Perhaps that’s the reason that, even for a show with Game of Thrones‘ grim reputation, Season Five frequently felt so savagely cruel, especially to its women. What is Westeros’ patriarchal system, after all, if not the fanatical belief in the superiority of men — weaponized to a ridiculous degree? Sansa’s heartbreaking treatment by her psychopathic husband, after all, was simply the show’s most explicit illustration yet of the similar arranged marriages, which saw female bodies sold to powerful men for use as playthings, all in exchange for alliance and influence. And if the men in charge grow tired of you, good luck, as Cersei learned to her horror during her grotesquely misogynistic walk of atonement — the season’s most upsetting sequence, which is saying something.
And when the collision of sex, sexism, and violence eventually impacts the pre-sexual in the form of female children, as it did when Stannis burned Shireen to further his own agenda, or when Ser Meryn Trant bought and brutalized little girls in a Braavosi brothel? In the words of Jenny Holzer, “Abuse of power comes as no surprise.” Violence, by definition, inevitably targets those most vulnerable to it, like water flowing downhill until it finds its level. Rendered doubly powerless by a system that has little respect for their age or their gender, girls are made to suffer most severely.
But believe it or not, there’s more to this show than mere misery — there’s fantasy. Season Five saw the series’ supernatural elements at their most spectacular, from the terrifying attack of the White Walkers and their zombie stormtroopers at the wildling village of Hardhome to awe-inspiring arrival of Drogon, the black dragon, to rescue his Mother at the last minute in Meereen. The novels on which Game of Thrones is based are collectively called A Song of Ice and Fire; moments like this are the Song‘s killer choruses and godlike riffs. These are the points at which we depart the dreary everyday world for the one beyond, where the sights, sounds and stakes at last feel commensurate with the emotional intensity of what we experience but can’t articulate. (This includes the almost ecstatic panic we feel when we sit down to watch this show with no clue what the hell’s about to happen, currently the case for book-readers and newcomers alike.)

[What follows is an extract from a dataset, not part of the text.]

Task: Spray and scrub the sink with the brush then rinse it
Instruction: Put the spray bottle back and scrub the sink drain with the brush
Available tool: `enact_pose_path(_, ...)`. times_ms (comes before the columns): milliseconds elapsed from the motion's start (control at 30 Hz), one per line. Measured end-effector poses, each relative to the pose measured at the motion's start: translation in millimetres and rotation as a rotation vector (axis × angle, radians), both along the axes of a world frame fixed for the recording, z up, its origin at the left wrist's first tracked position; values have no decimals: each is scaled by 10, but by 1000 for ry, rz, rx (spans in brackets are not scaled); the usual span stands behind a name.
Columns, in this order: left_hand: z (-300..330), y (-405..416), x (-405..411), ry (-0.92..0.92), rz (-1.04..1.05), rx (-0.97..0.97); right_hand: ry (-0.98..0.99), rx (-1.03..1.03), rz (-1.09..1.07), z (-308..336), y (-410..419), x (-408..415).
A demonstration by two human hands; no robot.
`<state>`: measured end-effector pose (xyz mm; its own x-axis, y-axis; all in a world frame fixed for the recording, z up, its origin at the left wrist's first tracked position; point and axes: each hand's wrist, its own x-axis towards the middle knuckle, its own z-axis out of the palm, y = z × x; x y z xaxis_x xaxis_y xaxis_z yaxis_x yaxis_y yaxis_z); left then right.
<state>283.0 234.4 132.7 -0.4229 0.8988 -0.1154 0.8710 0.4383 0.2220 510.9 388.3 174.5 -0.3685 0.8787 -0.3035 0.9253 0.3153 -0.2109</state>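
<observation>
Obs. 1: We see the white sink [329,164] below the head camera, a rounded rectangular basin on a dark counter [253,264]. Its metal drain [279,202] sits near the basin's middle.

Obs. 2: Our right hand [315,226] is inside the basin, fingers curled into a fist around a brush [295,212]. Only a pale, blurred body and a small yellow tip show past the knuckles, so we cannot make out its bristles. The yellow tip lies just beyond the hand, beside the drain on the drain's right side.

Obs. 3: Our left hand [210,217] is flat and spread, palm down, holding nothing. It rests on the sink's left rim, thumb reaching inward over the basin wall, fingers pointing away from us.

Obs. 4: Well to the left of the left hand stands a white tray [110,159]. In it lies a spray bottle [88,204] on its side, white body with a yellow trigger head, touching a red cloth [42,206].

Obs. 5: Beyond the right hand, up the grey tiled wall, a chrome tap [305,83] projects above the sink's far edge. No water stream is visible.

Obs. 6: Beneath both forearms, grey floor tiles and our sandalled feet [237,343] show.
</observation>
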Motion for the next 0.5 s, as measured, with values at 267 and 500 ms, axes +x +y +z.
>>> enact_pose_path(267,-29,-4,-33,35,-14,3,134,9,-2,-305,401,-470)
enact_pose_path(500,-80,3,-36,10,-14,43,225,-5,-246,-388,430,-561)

For moments of transcendence to mean something, you have to be crystal clear about what it is you’re trying to transcend; if the show pulled its punches when chronicling the evil that men do, its flights of fancy wouldn’t have half the impact. Game of Thrones skimped on neither the gore nor the glory this time out — despite the presence of a House of Black and White, this was the season that reminded you this whole saga is built on a rock-solid foundation coloured in shades of grey.